Po 4-miesięcznej przerwie czeka nas kolejny lotkowy szał. Mianowicie w najbliższym, sobotnim losowaniu PowerBall pula głównej wygranej wyniesie co najmniej 320 milionów dolarów. A to już jest kwota poruszająca wyobraźnię wszystkich. Nie tylko wytrwałych, lecz również – chociaż statystycznie: przede wszystkim, wszak wtedy stanowiących ponad 70 procent osób wysyłających kupony – okazjonalnych graczy.
Gdy w którejś z głównych ogólnoamerykańskich gier liczbowych (PowerBall lub MegaMillions) na szali wygranej 1. stopnia znajduje się około lub ponad 300 milionów zielonych banknotów rozpoczyna się zwyczajowo powszechny lotkowy szał. I nawet najwięksi sceptycy, domorośli “matematycy” operujący rachunkiem prawdopodobieństwa jako kanwą do wręcz szyderstwa z wszystkich na co dzień grających często po cichutku drepczą do kolektur. Bo czy wierzyć (skrycie), czy nie wierzyć (oficjalnie) w wygraną to nikt nie chce popełnić grzechu zaniechania.
W ostatnim losowaniu Powerball, mającym miejsce wczoraj, w środę, 20 marca, nikt nie trafił kompletu 5 liczb plus dodatkową i tym samym nie zgarnął głównej wygranej wynoszącej $260 milionów. Padły liczby: 13, 14, 17, 43, 54 i PowerBall 15. W Illionois nie było nawet choćby jednej trafnej zwykłej (bo bez dodatkowej) piątki, co dawałoby wygraną wielkości $1 miliona (w przypadku nadania zwykłego zakładu za $2) lub 2 mln (wysyłając w systemie Power Play za $3 zakład).

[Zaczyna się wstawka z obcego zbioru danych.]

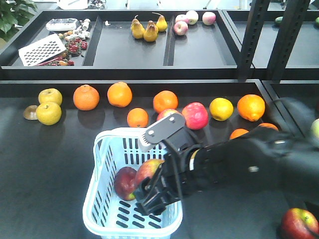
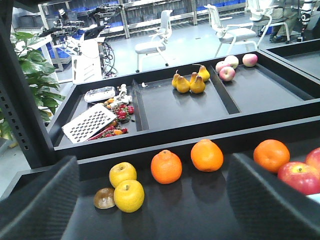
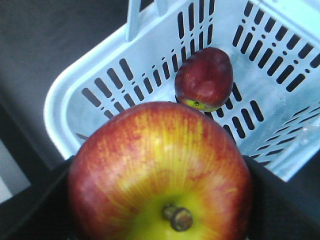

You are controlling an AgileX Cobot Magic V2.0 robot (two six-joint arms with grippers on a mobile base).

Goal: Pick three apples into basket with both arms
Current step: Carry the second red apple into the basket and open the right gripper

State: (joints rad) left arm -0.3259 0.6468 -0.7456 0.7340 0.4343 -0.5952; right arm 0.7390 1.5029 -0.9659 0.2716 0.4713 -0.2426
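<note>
Right end effector (image 1: pixel 152 191) grips red-yellow apple (image 3: pixel 160 172) above basket (image 1: pixel 97 209); left end effector (image 2: pixel 150 200) spread wide, holding nothing.

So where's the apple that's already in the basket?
In the front view, the dark apple lies on the basket floor, left of the right gripper holding a second apple.

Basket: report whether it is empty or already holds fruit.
Not empty. One dark red apple lies on the basket floor; the right gripper holds a second apple above it, not yet released.
</note>
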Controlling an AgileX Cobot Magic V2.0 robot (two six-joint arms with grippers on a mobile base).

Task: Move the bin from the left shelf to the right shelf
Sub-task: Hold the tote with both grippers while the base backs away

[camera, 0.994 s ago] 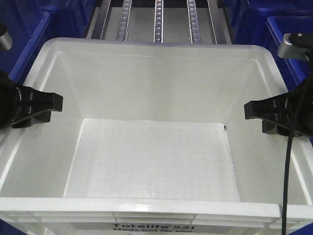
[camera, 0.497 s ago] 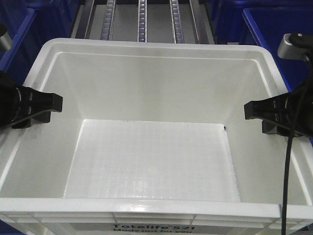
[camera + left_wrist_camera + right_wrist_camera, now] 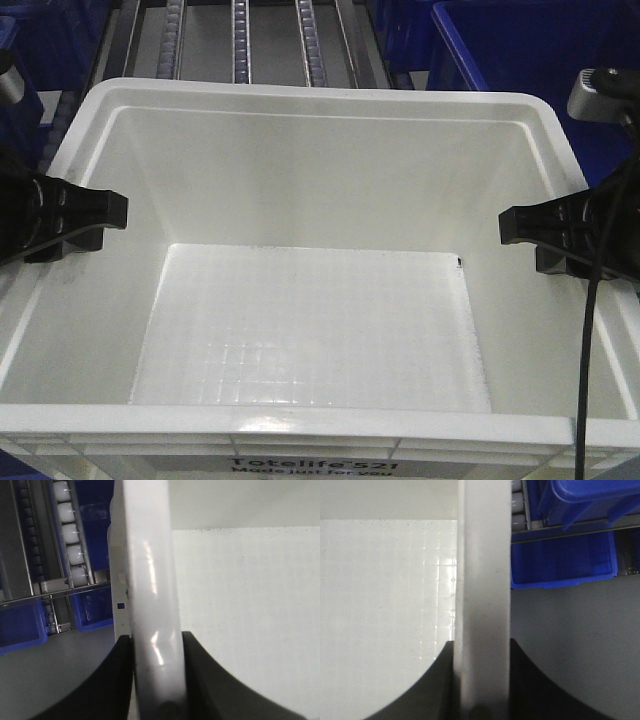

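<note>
Carrying looked to be the step in hand: the white bin hung between the two arms. The left end effector was clenched over its left side rim and the right end effector over the opposite rim. The wrist views showed one finger of each inside the wall and one outside. Outside each grip lay grey floor, so I judged the bin lifted clear rather than resting on anything. Ahead of both end effectors, past the bin's far wall, ran the roller tracks of a rack level, with a dark blue crate ahead and to the right of the right end effector. The next move would call for keeping both grips level and matched while the bin travelled to the right shelf, then lowering its base squarely onto the rollers — an uneven hold could let a rim slip. Hidden were the bin's underside and the fingertips below the rim, and the print on the near wall was cut off by the frame edge. I could not tell whether the tracks in view belonged to the right shelf
</note>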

Jak wspomniałem na wstępie, poprzednia ogólnoamerykańska lotkowa gorączka miała miejsce przed czterema miesiącami, zakończona 28 listopada 2012, kiedy to padła rekordowa w historii PB wygrana wynosząca $587 milionów, a szczęśliwy komplet wylosowanych liczb widniał na dwóch kuponach; wysłanych w Missouri i Arizonie.
Z kolei najwyższą pulę w jakiejkolwiek loterii w historii Stanów Zjednoczonych odnotowano niemal dokładnie przed rokiem, jako że 30 marca ub.r. główna wygrana w MegaMillions wynosiła $656 milionów. Nie doszło jednak wtedy do najwyższej pojedynczej wygranej, a to dlatego, iż trafne liczby widniały na trzech kuponach, nadanych w naszym stanie, Kansas i Maryland.
PowerBall funkcjonuje w 44 stanach lub dystryktach, a szansa trafienia głównej wygranej w tej loterii wynosi 1 do 175.223.510. Podług tegoż mikroskopijnego wręcz prawdopodobieństwa każdy osobnik o zamiłowaniu matematycznym może wyliczyć, iż łatwiej zostać trafionym podczas burzy piorunem niż samemu właśnie trafić komplet lotkowych liczb. I ten pesymizm podszyty wyliczeniami będzie miał w pełni logiczne podstawy. Tyle tylko, że tak jak co jakiś czas piorun rzeczywiście kogoś trafia, tak samo wcześniej czy później ale ktoś przecież zgarnia główną pulę w lotto. A nie zagrać to nie wyjść finansowemu szczęściu naprzeciw. Wygrać nie wygrać – spróbować można, a nawet trzeba!